What needs to be done
This task calls for copying each line below that contains "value".

Data for this exercise
########

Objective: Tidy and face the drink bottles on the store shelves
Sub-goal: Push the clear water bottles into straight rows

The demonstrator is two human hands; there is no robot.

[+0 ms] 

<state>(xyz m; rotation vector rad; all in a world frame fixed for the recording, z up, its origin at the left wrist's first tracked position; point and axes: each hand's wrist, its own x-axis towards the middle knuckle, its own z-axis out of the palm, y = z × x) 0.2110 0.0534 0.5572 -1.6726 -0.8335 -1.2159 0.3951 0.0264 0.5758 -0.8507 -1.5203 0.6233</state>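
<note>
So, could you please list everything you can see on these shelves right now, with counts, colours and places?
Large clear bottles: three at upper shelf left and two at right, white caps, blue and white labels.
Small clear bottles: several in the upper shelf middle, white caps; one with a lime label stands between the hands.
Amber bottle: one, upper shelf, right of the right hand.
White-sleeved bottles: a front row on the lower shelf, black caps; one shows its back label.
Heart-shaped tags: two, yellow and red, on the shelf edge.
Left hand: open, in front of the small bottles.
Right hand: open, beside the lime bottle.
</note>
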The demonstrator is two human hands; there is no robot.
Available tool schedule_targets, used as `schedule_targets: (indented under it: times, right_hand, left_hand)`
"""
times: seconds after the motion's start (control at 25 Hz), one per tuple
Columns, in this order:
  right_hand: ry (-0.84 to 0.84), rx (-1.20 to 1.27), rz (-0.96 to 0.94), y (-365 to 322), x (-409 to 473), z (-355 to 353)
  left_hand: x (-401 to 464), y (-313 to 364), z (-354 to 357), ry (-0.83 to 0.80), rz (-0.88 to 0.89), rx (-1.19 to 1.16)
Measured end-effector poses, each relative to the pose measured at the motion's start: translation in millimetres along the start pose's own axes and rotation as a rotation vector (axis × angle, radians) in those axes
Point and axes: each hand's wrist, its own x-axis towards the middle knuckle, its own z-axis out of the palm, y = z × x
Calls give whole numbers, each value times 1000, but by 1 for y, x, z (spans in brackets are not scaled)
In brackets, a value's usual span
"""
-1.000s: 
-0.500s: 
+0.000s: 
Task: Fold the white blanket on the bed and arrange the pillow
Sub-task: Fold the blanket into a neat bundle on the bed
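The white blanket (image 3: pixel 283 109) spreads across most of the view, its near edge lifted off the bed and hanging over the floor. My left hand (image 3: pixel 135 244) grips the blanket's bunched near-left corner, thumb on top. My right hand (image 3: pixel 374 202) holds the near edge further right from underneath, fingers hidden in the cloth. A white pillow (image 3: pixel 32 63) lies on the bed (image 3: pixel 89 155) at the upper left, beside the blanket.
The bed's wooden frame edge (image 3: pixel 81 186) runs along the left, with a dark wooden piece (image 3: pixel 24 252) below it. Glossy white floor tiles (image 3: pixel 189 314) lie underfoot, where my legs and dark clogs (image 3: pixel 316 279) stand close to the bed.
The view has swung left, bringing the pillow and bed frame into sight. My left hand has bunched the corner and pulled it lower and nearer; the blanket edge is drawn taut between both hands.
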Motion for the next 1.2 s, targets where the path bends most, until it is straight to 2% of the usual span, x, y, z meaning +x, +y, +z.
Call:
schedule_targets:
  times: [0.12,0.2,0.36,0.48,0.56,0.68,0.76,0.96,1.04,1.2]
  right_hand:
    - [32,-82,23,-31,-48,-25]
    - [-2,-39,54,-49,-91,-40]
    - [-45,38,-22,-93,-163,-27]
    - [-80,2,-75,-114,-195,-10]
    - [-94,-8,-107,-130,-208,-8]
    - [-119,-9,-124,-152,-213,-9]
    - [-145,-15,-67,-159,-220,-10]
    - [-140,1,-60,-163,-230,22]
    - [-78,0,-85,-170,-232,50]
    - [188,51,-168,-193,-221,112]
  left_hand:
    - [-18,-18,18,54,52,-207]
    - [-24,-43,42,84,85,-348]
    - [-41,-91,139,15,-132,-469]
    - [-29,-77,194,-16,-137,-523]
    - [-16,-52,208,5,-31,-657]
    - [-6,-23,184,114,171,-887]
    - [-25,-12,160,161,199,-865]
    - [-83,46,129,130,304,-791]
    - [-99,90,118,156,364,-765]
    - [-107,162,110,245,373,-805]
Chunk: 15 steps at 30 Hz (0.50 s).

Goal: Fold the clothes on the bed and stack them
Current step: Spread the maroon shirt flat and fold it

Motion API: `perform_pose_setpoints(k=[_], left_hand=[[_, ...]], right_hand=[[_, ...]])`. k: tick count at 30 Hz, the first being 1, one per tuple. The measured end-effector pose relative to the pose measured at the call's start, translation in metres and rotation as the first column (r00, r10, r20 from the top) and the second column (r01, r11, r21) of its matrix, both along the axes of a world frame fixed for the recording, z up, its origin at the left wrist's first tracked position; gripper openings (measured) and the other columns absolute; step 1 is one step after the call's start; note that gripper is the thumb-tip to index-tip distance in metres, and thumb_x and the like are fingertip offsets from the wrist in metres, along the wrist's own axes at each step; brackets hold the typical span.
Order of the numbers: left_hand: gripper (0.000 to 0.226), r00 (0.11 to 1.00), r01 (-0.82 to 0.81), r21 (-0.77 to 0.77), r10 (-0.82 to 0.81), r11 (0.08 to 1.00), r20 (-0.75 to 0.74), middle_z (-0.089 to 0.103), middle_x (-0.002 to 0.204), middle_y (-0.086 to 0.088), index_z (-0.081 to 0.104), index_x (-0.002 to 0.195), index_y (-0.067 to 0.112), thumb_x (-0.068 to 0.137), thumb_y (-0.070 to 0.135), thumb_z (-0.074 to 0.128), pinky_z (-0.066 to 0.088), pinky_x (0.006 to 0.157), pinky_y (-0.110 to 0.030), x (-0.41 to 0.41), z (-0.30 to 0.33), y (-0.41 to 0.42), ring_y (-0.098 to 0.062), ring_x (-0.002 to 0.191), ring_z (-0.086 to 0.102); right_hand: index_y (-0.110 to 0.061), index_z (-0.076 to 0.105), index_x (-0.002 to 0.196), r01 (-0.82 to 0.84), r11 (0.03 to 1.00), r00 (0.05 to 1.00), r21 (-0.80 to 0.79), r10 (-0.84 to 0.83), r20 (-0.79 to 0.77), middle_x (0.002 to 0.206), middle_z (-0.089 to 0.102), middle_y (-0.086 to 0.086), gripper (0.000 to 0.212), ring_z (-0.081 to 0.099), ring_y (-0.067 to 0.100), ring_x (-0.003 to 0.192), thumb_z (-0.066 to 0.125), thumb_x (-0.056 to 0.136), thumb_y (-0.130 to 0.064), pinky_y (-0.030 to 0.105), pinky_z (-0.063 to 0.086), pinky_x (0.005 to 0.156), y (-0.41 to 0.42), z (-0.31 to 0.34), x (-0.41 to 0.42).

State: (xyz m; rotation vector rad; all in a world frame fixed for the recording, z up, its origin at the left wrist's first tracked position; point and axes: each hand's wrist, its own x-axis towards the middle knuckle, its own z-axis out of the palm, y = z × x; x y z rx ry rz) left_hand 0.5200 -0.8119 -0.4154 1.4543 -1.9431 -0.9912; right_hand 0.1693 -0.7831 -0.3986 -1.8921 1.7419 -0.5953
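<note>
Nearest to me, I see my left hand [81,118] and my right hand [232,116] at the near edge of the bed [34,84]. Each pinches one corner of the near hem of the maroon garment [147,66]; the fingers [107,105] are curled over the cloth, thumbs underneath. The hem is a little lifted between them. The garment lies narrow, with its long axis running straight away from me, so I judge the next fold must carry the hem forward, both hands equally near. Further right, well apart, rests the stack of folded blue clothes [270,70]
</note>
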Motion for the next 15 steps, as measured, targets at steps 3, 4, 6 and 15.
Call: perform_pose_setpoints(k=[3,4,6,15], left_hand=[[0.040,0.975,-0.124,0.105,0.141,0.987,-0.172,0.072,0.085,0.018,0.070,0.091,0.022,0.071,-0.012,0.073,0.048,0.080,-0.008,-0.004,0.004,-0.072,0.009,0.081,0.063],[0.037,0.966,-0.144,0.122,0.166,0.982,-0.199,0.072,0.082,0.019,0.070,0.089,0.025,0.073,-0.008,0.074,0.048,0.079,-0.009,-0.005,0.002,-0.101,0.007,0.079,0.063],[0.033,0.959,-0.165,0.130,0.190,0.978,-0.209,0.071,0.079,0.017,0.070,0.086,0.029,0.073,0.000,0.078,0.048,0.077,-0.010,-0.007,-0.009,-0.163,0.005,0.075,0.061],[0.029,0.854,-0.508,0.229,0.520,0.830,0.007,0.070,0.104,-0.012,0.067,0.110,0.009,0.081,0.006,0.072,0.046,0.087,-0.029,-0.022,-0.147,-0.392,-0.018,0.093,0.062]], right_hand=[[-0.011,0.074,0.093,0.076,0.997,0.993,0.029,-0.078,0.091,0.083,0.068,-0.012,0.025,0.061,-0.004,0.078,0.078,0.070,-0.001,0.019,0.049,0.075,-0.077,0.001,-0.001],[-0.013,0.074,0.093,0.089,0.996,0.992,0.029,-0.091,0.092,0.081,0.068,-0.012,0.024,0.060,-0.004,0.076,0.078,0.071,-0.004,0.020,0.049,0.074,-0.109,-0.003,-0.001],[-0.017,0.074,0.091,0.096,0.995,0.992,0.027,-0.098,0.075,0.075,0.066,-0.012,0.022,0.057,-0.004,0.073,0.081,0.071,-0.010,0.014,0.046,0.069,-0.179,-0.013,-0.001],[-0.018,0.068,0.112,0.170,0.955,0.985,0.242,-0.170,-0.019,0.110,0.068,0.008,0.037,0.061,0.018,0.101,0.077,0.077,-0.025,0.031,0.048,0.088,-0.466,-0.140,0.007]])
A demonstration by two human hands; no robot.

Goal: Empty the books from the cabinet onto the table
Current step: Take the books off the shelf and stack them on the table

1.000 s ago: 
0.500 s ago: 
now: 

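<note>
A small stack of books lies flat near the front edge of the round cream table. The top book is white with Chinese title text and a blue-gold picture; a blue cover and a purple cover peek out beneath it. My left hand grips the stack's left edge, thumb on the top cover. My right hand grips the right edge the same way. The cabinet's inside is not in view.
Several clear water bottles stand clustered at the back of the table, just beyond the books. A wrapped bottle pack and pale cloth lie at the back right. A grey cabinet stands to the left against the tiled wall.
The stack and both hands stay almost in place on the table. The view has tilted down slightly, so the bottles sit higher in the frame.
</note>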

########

Answer for the task
Calls give whole numbers, each value times 1000, but by 1 for y, x, z (spans in brackets are not scaled)
In brackets, a value's usual span

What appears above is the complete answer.